1081008it [00:47, 24269.92it/s]

In [14]:
def assignSchools(df_orig, hh_points_dic, schools_df_orig):
    assign_type = '15km' # 'closest' or any ohter string to apply less than 15km radius workplace
    close_schools_ids = []

    df = df_orig[df_orig.apply(isSchoolAge, axis=1)]
    # print(len(df))

    students_num = {}  # Counting students assigned to each school

    print("Schools, total: {}".format(schools_df_orig.shape[0]))
    print("Schoolchildren, total: {}".format(df.shape[0]))
    input("Press any key to continue calculating...")

    df_add = pd.DataFrame(list(np.zeros(schools_df_orig.shape[0])), columns=[
                          'distances'], index=schools_df_orig.index)
    schools_df = schools_df_orig.join(df_add)
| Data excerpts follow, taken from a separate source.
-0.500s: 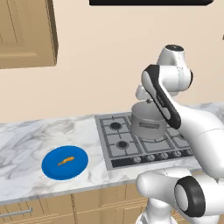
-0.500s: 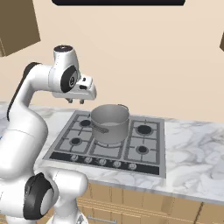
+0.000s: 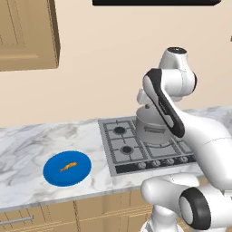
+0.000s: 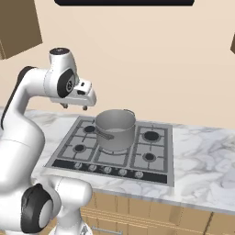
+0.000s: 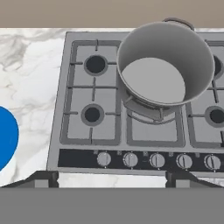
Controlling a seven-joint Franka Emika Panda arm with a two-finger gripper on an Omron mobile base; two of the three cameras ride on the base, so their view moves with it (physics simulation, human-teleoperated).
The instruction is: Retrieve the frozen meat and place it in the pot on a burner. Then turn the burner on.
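We judged the first step, fetching the frozen meat (image 3: 68,166), to be barely begun: the small orange piece lay on the blue plate (image 3: 50,172) on the marble counter (image 3: 27,145), well apart from the arm, at about nine o'clock from the cooktop (image 3: 118,156) in the left base view. The pot (image 4: 114,128) stood empty on the middle burner of the cooktop, its small handle toward the front edge in the right base view, and in the hand view its bare grey floor was plain to see. The gripper (image 4: 74,106) hung in the air above the cooktop's left side, at roughly ten o'clock from the pot in the right base view, holding nothing; its two fingertips (image 5: 43,178) stood wide apart at the bottom of the hand view. The next move, as we read it, called for swinging the hand over toward the plate, whose edge showed at nine o'clock in the hand view, then lowering onto so thin a piece with care. The row of knobs (image 5: 157,160) along the cooktop's front waited for the last step.
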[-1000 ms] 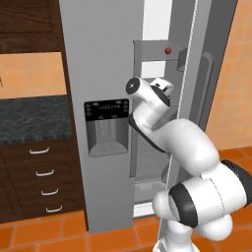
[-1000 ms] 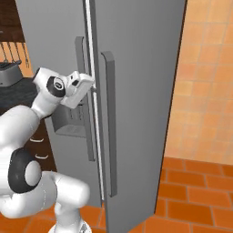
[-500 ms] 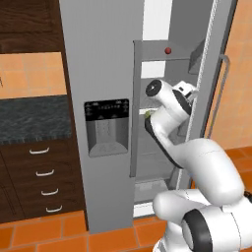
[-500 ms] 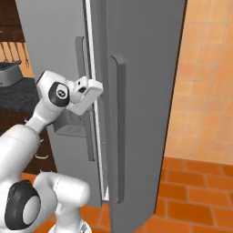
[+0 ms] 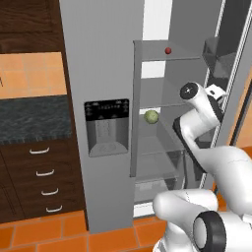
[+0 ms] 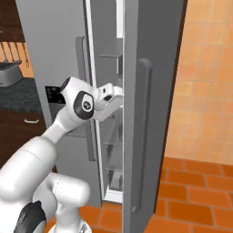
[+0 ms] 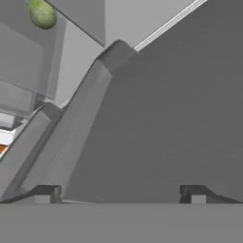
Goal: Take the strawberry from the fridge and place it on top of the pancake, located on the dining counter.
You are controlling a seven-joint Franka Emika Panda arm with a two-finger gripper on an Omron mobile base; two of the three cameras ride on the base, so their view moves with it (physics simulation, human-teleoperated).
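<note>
The fridge (image 5: 101, 59) stands with its right door (image 6: 154, 68) swung open. On an upper shelf inside lies the strawberry (image 5: 168, 50), small and red. My gripper (image 5: 219, 92) is at the inner edge of the open door, lower than the strawberry and to its right. In the right base view the gripper (image 6: 117, 93) reaches into the gap between the two doors. In the hand view my gripper (image 7: 121, 194) is open with nothing between its fingertips (image 7: 47, 193), facing the door's grey inner side. The pancake and the dining counter are out of view.
A green round fruit (image 5: 151, 116) sits on a middle shelf, also seen as the green fruit (image 7: 42, 13) in the hand view. The door's long handle (image 6: 141, 136) faces outward. Dark wood drawers (image 5: 42, 177) under a granite counter stand left of the fridge. The floor is orange tile (image 6: 200, 195).
The right fridge door has swung wider open. My hand has moved to the right along with the door's edge. The shelves and the strawberry now show more fully.
</note>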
    allSchoolsFilled = False

    for idx in tqdm(range(int(df.shape[0]))):
        person_row = df.iloc[idx]
        person_point = hh_points_dic[person_row['sp_hh_id']]
        # print("Student {} (out of {})".format(idx, df.shape[0]))
        person_point = hh_points_dic[person_row['sp_hh_id']]

        series_distance = schools_df.apply(
            findDistToObj, args=(person_point, ), axis=1)
        df_add = pd.DataFrame(series_distance.tolist(), columns=[
                              'distances'], index=schools_df.index)
        schools_df.update(df_add)

        isStudentAssigned = False

        while not isStudentAssigned:
            # print("Schools: \n", schools_df)
            # print("School distances: \n", schools_df['distances'])
            
            close_school = None
            min_index = 0
            ### ASSIGN CLOSEST WORKPLACE
            if (assign_type == 'closest'):
                min_index = schools_df['distances'].idxmin()
                close_school = schools_df.loc[min_index]
            ### ASSIGN FROM SOME DISTANCE    
            else: 
                schoolCloseEnough = False 
                counter = 0
                while (not schoolCloseEnough):
                    # random.seed(10)
                    min_index = np.random.choice(schools_df['distances'].index, size=1)[0]
                    close_school = schools_df.loc[min_index]
                    counter+=1
                    if counter >= 50:
                        print('Too much tries')
                        schoolCloseEnough = True
                    # print(close_workplace.shape)
                    # print(close_workplace['distances'])
                    if (close_school['distances'] <= 5): 
                        # print(close_workplace)
                        schoolCloseEnough = True

            # print(min_index)
            close_school = schools_df.loc[min_index]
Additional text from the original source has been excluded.